Informacja nie jest na sprzedaż
Zdarza mi się spotykać z niezrozumieniem istoty zawodu infobrokera u osób, które dotąd nie miały okazji się z nim spotkać. Z przyjemnością opowiadam, czym się zajmują profesjonaliści informacji i dlaczego ta praca może być prawdziwą pasją. Problem zaczyna się, gdy istoty zawodu nie rozumie (o zgrozo!) sam infobroker.
Do napisania tego tekstu zmotywował mnie efekt mojego stałego monitoringu branży infobrokerskiej. Ze zdziwieniem graniczącym z niedowierzaniem patrzyłam na odświeżoną stronę internetową jednego z najstarszych stażem infobrokerów w Polsce. Otóż firma istnieje od końcówki lat 90-tych ubiegłego wieku, więc można by spodziewać się, że jak nigdzie rozumie się tam, na czym polega wykonywana przez infobrokera praca.
Tymczasem czytam w opisie oferty: Wyszukiwanie i sprzedaż informacji.
Otóż, infobroker nigdy nie sprzedaje informacji. Infobroker sprzedaje usługę informacyjną.

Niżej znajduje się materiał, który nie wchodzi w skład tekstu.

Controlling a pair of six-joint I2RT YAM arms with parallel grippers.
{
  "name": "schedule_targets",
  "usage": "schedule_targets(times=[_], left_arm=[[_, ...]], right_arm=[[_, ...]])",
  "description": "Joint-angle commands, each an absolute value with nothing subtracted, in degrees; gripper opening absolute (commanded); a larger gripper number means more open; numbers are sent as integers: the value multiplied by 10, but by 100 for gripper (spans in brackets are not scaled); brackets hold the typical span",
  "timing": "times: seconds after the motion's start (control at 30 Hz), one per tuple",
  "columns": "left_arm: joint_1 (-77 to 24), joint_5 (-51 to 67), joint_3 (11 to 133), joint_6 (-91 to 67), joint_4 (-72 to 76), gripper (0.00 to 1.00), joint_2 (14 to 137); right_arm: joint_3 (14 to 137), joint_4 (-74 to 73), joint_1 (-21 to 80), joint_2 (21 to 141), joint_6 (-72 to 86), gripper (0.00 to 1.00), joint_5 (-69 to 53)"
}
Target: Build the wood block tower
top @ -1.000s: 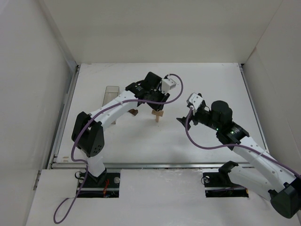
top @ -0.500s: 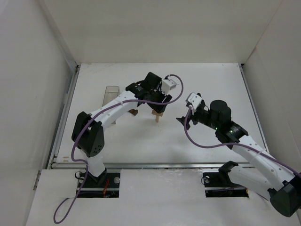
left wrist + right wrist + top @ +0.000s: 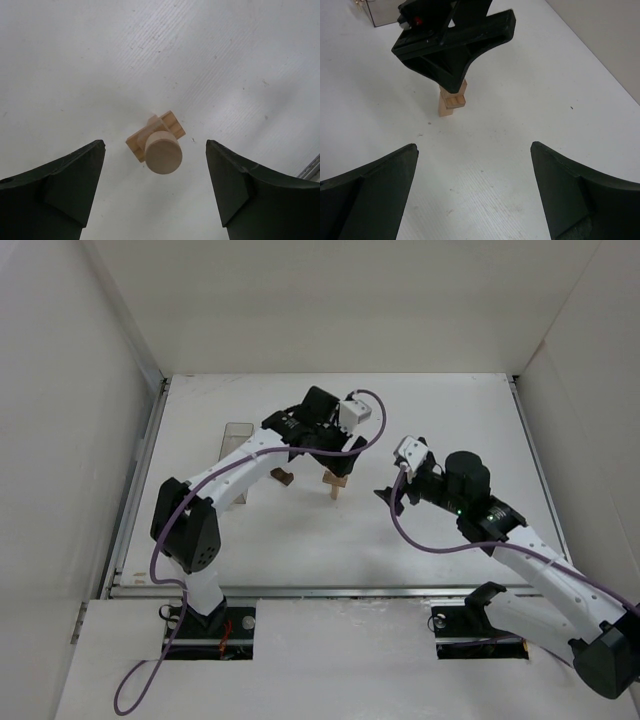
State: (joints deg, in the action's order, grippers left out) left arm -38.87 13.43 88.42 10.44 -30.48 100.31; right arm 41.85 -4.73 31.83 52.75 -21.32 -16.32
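Where the top camera looks down, the left gripper (image 3: pixel 338 455) hangs released just above the pale tan wooden block tower (image 3: pixel 336 486). A small dark brown wooden block (image 3: pixel 281 477) lies beside its fingers. From the left wrist, the tower (image 3: pixel 161 150) stands between the spread fingers (image 3: pixel 65 185), touching neither. From the right wrist, the right gripper (image 3: pixel 473 146) gapes empty, the tower (image 3: pixel 451 103) well beyond its fingertips.

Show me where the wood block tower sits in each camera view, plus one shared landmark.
Top external: wood block tower near the centre of the table, under the left gripper.
Left wrist: mid-frame, seen from above between the open fingers.
Right wrist: upper left, below that gripper.
Landmark: the left gripper's black fingers.
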Motion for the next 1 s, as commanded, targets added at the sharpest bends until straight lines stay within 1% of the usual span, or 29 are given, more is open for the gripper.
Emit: schedule_targets(times=[0.0, 0.07, 0.1, 0.13, 0.27, 0.3, 0.37, 0.4, 0.47, 0.5, 0.6, 0.63, 0.7, 0.77, 0.87, 0.97], left_arm=[[-372, 141, 921, 98, -304, 80, 957], [-372, 141, 941, 98, -317, 87, 957], [-372, 128, 952, 87, -323, 98, 957], [-372, 120, 964, 80, -338, 100, 957], [-357, 52, 1035, 41, -366, 100, 952], [-350, 12, 1058, 28, -366, 100, 945], [-316, -22, 1070, -2, -366, 98, 937], [-302, -31, 1071, -2, -366, 96, 937], [-261, -42, 1051, -7, -357, 88, 922], [-249, -42, 1038, -7, -352, 75, 922], [-215, -32, 972, -2, -338, 55, 911], [-214, -32, 934, 15, -332, 44, 906], [-214, -25, 899, 27, -326, 36, 906], [-214, -8, 862, 35, -326, 32, 914], [-214, 17, 834, 41, -321, 32, 925], [-220, 17, 805, 47, -299, 32, 925]], right_arm=[[446, -42, 314, 530, -220, 100, -163], [451, -42, 314, 536, -220, 100, -163], [451, -42, 314, 541, -220, 100, -163], [451, -42, 314, 541, -220, 100, -169], [456, -42, 314, 547, -220, 100, -169], [456, -42, 314, 547, -220, 100, -169], [461, -42, 314, 547, -220, 100, -169], [461, -42, 314, 547, -214, 100, -164], [461, -42, 314, 547, -214, 100, -163], [461, -42, 314, 547, -208, 100, -163], [461, -42, 314, 547, -208, 100, -158], [461, -42, 314, 547, -208, 100, -158], [461, -42, 314, 547, -208, 100, -158], [461, -42, 314, 547, -208, 100, -158], [461, -42, 314, 547, -208, 100, -158], [461, -42, 314, 547, -208, 100, -158]])
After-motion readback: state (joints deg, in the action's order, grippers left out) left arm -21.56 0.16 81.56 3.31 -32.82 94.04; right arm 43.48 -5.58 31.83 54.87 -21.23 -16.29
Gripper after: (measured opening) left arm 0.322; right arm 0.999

Istota naszego zawodu opiera się na naszych kompetencjach w zakresie pozyskiwania informacji i danych z różnych źródeł: zarówno tych tradycyjnych jak i elektronicznych. Gdy już znajdziemy informację, której poszukuje nasz klient, np. wykaz cen robót budowlano-montażowych w Polsce, to ten wykaz nie staje się naszą własnością, byśmy mogli go sprzedać. To wciąż są zasoby informacyjne GUS, które my udostępniamy naszemu klientowi, podając źródło ich pochodzenia.
Infobroker żyje z tego, że jest w stanie szybciej dotrzeć do określonych informacji, a następnie skompilować je w taki sposób, aby odpowiedzieć na nurtujące klienta pytania. Nie prowadzi natomiast skupu danych i informacji na wzór skupu złomu. Dopiero wówczas mógłby mówić o tym, że sprzedaje informację. A to – przyznaję – byłaby już mało porywająca perspektywa. Lepiej więc niech zostanie tak, jak jest – sprzedaż usług informacyjnych.